Choosing not to follow the more popular approach of addressing the Beijing Olympics by critical attention to the political, economic, historical or even ideological meaning of the Olympics to China, this article situates the 2008 Beijing Olympics in the fragmentary everyday life of contemporary Chinese people. The grand spectacle of the Olympics is dissolved into the rumours and stories which reveal the deep sense of fear, anxiety, ungroundedness, uncontrollability and anxiety that is rooted in the heart of a Chinese life.
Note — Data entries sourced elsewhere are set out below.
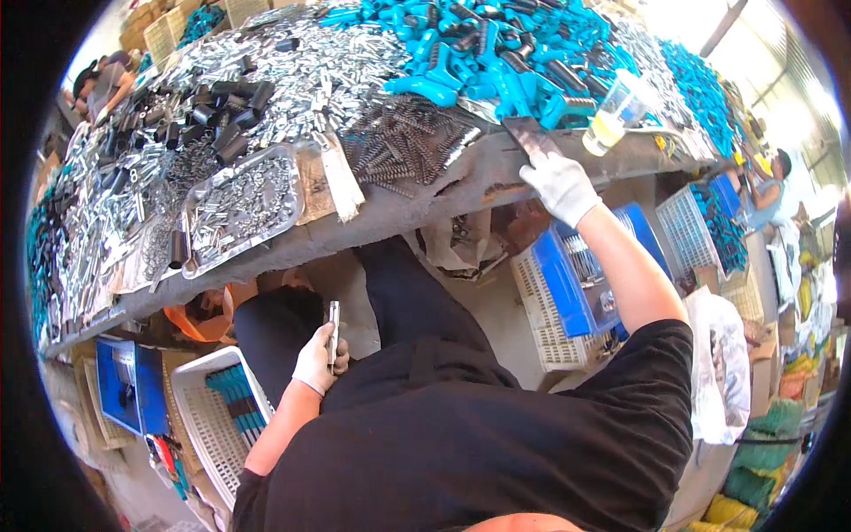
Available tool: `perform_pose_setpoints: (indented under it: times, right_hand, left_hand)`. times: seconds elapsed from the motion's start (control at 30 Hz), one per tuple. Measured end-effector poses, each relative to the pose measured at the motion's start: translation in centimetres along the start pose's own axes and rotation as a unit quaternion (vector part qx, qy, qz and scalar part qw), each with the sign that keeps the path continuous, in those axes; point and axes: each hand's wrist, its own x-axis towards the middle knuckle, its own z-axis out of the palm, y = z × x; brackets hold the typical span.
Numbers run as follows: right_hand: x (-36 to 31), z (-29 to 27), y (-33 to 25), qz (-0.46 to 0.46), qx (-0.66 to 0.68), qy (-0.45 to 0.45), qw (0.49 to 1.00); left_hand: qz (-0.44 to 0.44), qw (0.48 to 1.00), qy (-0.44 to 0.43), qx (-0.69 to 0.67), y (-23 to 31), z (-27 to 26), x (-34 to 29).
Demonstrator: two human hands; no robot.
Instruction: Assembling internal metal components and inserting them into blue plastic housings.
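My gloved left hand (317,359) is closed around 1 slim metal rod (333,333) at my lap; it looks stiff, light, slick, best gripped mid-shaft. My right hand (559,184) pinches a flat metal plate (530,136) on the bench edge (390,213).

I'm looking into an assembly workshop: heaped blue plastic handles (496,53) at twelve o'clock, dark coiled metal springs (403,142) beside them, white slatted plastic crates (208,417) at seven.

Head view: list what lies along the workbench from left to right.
Metal tray of small silver parts → pile of dark springs → heap of blue handles → right hand at the bench edge → clear plastic cup.
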Motion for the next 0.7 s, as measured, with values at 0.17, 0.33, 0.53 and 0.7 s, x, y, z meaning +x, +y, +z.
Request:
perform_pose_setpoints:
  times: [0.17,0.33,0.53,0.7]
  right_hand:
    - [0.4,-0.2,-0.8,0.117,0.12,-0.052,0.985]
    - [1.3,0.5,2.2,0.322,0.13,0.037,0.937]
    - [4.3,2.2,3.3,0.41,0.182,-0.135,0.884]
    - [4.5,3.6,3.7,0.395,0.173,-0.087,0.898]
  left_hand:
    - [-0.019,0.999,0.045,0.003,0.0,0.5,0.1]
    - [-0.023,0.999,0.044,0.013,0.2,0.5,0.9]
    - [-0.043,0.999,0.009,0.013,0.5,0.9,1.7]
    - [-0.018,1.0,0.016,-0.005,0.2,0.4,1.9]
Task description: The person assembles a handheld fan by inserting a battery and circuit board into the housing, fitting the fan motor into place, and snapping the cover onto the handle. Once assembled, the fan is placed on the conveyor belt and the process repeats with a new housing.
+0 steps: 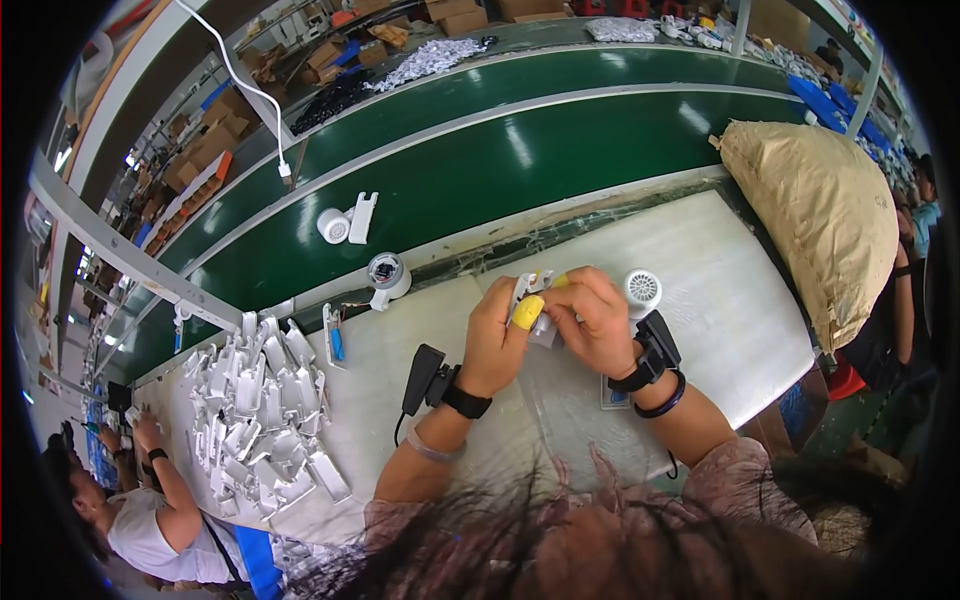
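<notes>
Both hands meet over the middle of the table, around a small white plastic part (524, 288). My left hand (490, 345) is closed on its left side, with yellow wrapping on a digit. My right hand (597, 325) pinches at its right side, also with yellow on a finger; what its fingertips grip is hidden. Just beyond my right wrist lies a round white vented piece (642, 289). A round white housing (388, 277) with dark insides rests past my left hand. Farther left is a white shell with a blue insert (335, 340).
A heap of white plastic shells (262, 410) covers the table's left. Beyond runs a green conveyor belt (600, 125) carrying a white fan-like unit (345, 223). A large brown sack (815, 215) stands at right. A white cable (245, 85) hangs down. A co-worker (165, 520) sits at lower left.
</notes>
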Available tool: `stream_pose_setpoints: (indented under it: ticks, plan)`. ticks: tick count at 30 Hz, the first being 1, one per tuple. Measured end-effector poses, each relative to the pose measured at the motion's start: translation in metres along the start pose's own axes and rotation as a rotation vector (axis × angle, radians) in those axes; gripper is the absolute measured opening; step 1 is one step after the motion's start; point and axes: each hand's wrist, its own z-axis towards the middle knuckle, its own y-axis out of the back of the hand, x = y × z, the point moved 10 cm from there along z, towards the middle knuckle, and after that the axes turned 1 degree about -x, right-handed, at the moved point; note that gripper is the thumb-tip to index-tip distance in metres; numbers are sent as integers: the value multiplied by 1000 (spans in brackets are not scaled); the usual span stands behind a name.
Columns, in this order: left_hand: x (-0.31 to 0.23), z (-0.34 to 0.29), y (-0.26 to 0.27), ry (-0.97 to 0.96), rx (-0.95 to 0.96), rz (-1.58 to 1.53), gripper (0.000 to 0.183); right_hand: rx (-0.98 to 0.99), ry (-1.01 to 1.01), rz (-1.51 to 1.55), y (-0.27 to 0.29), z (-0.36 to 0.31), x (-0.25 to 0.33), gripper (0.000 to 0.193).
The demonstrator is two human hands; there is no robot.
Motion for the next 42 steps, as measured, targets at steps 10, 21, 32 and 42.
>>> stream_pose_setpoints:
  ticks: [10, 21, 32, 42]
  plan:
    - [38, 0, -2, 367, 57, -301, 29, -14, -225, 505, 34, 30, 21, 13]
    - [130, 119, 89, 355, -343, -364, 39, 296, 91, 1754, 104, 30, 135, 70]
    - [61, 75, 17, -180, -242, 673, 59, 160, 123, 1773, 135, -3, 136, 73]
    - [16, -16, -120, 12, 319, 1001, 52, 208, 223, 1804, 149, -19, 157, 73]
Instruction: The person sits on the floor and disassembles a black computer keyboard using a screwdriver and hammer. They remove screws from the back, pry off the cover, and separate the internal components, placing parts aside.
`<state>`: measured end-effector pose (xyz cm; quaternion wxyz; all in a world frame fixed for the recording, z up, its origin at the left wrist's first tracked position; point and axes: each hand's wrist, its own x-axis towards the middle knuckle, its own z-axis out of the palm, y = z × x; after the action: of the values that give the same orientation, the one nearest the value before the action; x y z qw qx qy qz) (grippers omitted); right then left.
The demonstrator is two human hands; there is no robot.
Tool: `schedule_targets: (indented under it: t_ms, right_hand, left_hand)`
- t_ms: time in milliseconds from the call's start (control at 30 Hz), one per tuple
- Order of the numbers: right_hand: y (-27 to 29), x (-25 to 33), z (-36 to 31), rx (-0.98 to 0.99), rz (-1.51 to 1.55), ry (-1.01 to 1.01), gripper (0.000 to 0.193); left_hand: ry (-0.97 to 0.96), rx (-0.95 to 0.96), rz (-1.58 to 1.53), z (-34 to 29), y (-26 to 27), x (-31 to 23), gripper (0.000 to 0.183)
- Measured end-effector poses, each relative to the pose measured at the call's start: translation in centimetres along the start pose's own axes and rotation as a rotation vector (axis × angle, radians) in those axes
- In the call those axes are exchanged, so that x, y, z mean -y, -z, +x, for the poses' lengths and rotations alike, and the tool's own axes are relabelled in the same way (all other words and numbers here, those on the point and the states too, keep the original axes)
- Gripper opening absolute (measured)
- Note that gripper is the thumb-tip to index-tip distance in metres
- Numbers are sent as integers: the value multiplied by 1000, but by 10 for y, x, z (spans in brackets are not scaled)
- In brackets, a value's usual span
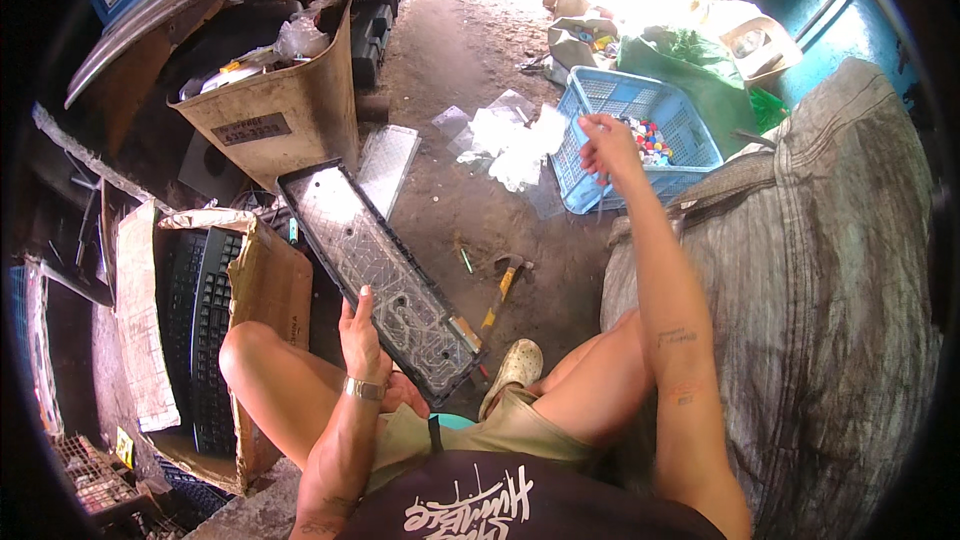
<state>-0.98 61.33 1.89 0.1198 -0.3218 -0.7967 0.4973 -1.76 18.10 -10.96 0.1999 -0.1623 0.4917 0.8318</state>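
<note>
My left hand (368, 345) grips the near left edge of an opened keyboard casing (385, 275). The black casing lies tilted across the space before my legs, a clear circuit sheet with printed tracks showing inside it. My right hand (608, 148) is raised over the left side of a blue plastic crate (645, 90), fingers curled together in a pinch. What they hold, if anything, cannot be made out. Small colourful caps (652, 145) lie in the crate. On the ground past the casing rests a hammer (505, 290) with a yellow handle.
Whole black keyboards (212, 330) stand in a cardboard box (280, 285) at my left. Behind it is a large scrap-filled bin (290, 120). Clear plastic sheets (510, 145) lie on the ground left of the crate. A bulging grey woven sack (790, 310) fills the right side.
</note>
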Motion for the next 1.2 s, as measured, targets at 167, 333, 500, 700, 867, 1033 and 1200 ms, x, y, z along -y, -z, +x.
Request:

Ostensibly trivial rumours and stories, mutually affecting and reinforcing one another, are juxtaposed with materialized forms of the pursuit of safety (Olympic lanes, subway security checks, limits placed on the access to Beijing etc.), the felt outcome of which has come to be reacted to on a spectrum ranging from ‘the grand 2008 Beijing Olympics’ or ‘Ao ni ma de yun’. This constellation of rumours and creative apprehension in the commonplace reactions of ordinary people to the Beijing Olympics event represents a ghostly character of the event worth paying attention to, and the very specific way in which the Olympics was received in the everyday life of Chinese people points to a theme in the Chinese notion of life, manifested in the commonly used term guo ri zi (‘passing the days’ or ‘living life’).